* **Problem to work on**:
Copy word for word, please, the lines of the entries below running from the one containing "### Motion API" to the one containing "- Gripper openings", both ends included.

(Stored entries)
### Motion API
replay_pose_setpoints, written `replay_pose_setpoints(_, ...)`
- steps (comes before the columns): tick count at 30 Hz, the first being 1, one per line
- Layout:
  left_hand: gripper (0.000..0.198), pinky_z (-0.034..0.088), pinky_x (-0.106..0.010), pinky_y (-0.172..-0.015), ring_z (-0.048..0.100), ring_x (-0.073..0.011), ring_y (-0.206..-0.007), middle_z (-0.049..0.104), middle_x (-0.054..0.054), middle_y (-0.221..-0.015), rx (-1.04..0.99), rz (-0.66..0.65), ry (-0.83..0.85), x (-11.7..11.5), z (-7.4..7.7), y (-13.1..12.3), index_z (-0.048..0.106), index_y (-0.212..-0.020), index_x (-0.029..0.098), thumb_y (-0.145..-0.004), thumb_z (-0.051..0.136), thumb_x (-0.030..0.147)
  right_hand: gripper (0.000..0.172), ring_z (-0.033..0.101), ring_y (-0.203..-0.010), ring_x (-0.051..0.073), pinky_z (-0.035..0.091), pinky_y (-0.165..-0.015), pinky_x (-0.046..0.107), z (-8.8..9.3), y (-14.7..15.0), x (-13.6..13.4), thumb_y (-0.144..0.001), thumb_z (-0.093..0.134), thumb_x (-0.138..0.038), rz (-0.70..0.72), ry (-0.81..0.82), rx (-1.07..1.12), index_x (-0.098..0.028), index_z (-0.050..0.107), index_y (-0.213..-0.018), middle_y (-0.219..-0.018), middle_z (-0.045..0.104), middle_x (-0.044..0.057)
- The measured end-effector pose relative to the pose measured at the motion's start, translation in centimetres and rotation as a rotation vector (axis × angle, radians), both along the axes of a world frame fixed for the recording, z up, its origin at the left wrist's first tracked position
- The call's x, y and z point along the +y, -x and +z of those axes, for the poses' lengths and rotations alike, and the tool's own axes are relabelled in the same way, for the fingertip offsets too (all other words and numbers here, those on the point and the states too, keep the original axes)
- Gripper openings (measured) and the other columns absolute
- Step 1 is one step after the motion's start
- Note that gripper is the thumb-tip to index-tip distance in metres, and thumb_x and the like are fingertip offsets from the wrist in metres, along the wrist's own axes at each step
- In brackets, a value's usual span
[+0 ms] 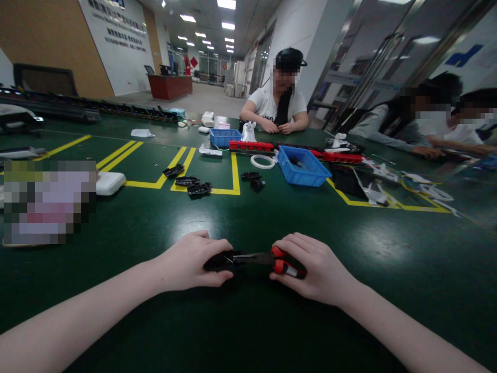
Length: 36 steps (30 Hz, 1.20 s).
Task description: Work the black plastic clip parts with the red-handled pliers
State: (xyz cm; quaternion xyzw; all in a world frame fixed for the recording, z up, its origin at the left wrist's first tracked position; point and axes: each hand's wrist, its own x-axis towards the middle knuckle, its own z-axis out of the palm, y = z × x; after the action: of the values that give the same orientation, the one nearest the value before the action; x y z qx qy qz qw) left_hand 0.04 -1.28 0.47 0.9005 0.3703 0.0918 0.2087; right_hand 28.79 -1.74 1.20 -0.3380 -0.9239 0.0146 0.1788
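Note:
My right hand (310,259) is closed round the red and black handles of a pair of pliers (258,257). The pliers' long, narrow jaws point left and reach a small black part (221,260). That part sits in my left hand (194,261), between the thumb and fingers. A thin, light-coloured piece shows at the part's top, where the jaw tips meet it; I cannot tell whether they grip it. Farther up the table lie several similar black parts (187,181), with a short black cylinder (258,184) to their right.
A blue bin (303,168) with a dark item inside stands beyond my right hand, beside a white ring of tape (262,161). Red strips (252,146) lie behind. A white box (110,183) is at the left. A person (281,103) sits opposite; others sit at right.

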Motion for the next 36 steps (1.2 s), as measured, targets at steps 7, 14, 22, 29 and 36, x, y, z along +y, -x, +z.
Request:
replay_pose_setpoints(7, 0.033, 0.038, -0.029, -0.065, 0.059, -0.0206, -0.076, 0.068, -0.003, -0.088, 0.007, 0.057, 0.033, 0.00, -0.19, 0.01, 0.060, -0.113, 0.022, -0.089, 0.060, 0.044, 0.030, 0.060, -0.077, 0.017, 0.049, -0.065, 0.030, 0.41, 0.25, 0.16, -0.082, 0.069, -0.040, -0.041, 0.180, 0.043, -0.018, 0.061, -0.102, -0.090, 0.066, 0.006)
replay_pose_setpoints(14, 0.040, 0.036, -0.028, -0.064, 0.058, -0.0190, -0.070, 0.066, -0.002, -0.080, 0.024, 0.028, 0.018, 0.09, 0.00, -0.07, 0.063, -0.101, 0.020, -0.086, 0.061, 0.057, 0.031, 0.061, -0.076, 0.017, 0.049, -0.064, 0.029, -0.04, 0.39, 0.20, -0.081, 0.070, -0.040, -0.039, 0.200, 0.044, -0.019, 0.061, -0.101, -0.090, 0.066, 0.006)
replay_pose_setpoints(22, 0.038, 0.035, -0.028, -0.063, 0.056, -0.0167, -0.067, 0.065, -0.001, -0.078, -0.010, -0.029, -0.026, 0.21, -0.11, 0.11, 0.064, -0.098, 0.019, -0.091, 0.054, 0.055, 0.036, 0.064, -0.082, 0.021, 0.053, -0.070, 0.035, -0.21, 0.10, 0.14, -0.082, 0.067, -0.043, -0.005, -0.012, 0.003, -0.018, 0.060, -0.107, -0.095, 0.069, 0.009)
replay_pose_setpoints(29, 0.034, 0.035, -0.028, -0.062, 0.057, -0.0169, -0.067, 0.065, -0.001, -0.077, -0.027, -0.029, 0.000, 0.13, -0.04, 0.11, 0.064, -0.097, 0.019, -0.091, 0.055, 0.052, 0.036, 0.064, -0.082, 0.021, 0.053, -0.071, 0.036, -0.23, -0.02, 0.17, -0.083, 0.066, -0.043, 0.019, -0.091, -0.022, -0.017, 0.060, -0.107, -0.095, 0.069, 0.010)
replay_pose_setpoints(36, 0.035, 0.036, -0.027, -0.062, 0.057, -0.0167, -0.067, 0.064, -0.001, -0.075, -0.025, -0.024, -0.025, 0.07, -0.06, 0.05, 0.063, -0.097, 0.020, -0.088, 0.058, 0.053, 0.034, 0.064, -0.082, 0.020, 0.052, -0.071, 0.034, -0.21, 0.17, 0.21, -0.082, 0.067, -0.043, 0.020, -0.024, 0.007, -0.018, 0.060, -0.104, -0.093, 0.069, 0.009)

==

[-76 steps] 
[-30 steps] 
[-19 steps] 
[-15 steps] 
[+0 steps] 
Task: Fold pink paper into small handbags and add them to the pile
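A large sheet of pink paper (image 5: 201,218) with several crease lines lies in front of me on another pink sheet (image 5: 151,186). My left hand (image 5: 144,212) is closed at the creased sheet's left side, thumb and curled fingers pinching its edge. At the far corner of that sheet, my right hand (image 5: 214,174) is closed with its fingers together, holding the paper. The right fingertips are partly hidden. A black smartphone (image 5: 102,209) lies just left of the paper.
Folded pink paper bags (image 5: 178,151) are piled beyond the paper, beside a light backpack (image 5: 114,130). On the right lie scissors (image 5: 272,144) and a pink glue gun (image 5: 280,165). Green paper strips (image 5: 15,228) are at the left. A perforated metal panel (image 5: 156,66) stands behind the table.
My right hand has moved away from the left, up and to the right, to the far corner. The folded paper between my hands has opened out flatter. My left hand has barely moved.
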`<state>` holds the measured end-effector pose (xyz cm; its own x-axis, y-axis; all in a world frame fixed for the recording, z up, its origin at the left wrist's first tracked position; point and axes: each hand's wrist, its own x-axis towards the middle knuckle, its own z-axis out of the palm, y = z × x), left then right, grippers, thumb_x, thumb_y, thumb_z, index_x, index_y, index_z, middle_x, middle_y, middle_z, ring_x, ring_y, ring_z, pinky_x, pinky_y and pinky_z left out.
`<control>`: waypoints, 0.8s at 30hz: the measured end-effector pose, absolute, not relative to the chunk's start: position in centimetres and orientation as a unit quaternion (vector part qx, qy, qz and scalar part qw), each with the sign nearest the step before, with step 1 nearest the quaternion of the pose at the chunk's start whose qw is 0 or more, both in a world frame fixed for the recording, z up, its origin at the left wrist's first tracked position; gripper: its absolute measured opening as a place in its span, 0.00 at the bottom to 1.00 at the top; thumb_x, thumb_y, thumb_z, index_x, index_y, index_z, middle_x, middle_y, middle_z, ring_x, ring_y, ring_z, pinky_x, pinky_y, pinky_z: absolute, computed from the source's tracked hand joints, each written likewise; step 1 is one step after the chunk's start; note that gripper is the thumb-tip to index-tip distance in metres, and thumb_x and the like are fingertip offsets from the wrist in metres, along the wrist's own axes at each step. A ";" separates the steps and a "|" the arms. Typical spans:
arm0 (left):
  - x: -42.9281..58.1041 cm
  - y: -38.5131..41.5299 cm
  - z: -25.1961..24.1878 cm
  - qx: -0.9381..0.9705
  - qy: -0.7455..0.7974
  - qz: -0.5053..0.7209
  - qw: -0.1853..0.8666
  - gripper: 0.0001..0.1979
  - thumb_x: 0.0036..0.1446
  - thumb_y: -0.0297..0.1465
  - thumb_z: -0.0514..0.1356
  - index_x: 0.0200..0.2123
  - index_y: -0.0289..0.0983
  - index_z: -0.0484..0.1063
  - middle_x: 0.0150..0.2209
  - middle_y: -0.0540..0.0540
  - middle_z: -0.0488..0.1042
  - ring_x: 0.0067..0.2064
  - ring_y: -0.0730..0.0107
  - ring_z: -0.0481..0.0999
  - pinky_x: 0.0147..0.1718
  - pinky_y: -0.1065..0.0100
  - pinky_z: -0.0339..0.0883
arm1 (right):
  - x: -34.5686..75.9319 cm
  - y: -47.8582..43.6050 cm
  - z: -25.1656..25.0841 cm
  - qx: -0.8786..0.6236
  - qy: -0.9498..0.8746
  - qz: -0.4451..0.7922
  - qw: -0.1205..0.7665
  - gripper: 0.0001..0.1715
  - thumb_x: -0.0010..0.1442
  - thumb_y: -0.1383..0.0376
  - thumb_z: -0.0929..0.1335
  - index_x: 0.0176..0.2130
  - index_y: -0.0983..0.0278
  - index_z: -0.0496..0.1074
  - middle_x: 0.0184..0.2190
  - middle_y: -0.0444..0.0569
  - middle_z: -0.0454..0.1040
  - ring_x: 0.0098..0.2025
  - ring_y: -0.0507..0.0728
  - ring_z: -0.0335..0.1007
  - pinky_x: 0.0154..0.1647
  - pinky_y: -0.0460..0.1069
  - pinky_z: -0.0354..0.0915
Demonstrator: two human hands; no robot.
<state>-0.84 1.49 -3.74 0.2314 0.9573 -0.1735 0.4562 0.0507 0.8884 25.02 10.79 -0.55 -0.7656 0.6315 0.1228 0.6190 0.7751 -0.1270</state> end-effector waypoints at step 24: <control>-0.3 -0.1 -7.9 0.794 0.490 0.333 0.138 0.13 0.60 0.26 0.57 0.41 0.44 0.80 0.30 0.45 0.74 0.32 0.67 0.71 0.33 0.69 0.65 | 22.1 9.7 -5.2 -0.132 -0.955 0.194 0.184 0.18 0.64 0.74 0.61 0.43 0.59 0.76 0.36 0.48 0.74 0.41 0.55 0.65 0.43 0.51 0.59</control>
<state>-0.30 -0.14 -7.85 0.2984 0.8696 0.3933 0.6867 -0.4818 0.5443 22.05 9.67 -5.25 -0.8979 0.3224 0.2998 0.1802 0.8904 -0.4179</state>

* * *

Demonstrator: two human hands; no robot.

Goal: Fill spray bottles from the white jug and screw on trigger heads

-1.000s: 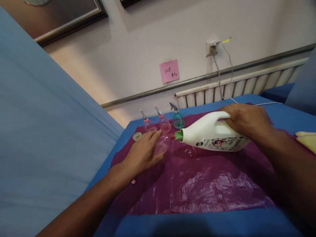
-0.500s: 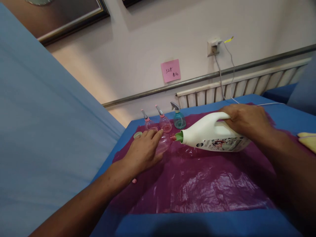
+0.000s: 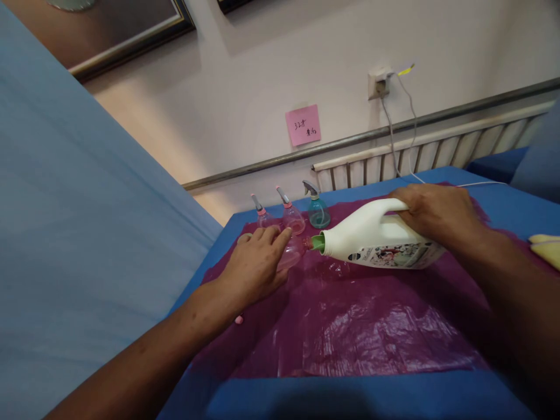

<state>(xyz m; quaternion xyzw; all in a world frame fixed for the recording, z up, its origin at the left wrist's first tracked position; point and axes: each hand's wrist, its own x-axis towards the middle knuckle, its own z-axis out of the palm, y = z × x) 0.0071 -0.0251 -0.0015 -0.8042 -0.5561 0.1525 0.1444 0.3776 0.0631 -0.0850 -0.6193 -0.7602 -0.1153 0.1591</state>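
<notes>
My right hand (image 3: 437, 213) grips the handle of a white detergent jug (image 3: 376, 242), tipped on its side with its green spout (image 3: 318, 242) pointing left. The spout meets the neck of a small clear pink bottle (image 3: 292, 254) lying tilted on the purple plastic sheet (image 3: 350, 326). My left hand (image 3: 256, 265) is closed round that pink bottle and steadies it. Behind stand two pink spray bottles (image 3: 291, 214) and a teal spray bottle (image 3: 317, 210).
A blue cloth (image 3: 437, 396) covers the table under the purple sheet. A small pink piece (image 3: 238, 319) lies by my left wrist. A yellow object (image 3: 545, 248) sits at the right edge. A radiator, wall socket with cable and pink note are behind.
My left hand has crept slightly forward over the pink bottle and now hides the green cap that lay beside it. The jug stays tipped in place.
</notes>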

* **Response to this task**:
### Motion API
replay_pose_setpoints, written `replay_pose_setpoints(_, ...)`
- steps (comes before the columns): tick count at 30 Hz, the first being 1, one per line
- Layout:
  left_hand: gripper (0.000..0.198), pinky_z (-0.034..0.088), pinky_x (-0.106..0.010), pinky_y (-0.172..-0.015), ring_z (-0.048..0.100), ring_x (-0.073..0.011), ring_y (-0.206..-0.007), middle_z (-0.049..0.104), middle_x (-0.054..0.054), middle_y (-0.221..-0.015), rx (-1.04..0.99), rz (-0.66..0.65), ry (-0.83..0.85), x (-11.7..11.5), z (-7.4..7.7), y (-13.1..12.3), index_z (-0.048..0.106), index_y (-0.212..-0.020), index_x (-0.029..0.098), thumb_y (-0.145..-0.004), thumb_z (-0.051..0.136), thumb_x (-0.030..0.147)
  right_hand: gripper (0.000..0.172), ring_z (-0.033..0.101), ring_y (-0.203..-0.010), ring_x (-0.051..0.073), pinky_z (-0.035..0.091), pinky_y (-0.165..-0.015), pinky_x (-0.046..0.107), z (-8.8..9.3), y (-14.7..15.0), x (-13.6..13.4), thumb_y (-0.144..0.001), thumb_z (-0.093..0.134), thumb_x (-0.138..0.038), rz (-0.70..0.72), ry (-0.81..0.82), rx (-1.07..1.12), index_x (-0.098..0.028), index_z (-0.050..0.107), index_y (-0.213..-0.018), middle_y (-0.219..-0.018), middle_z (-0.045..0.104), middle_x (-0.044..0.057)
- The measured end-effector pose relative to the pose measured at the motion's start, translation in centimetres and rotation as a rotation vector (axis × angle, radians), both along the axes of a world frame fixed for the recording, z up, its origin at the left wrist's first tracked position
- The call's x, y and z point along the +y, -x and +z of those axes, for the poses' lengths and rotations alike, and the tool's own axes are relabelled in the same way, for the fingertip offsets too (all other words and numbers here, those on the point and the states too, keep the original axes)
- Gripper openings (measured) and the other columns absolute

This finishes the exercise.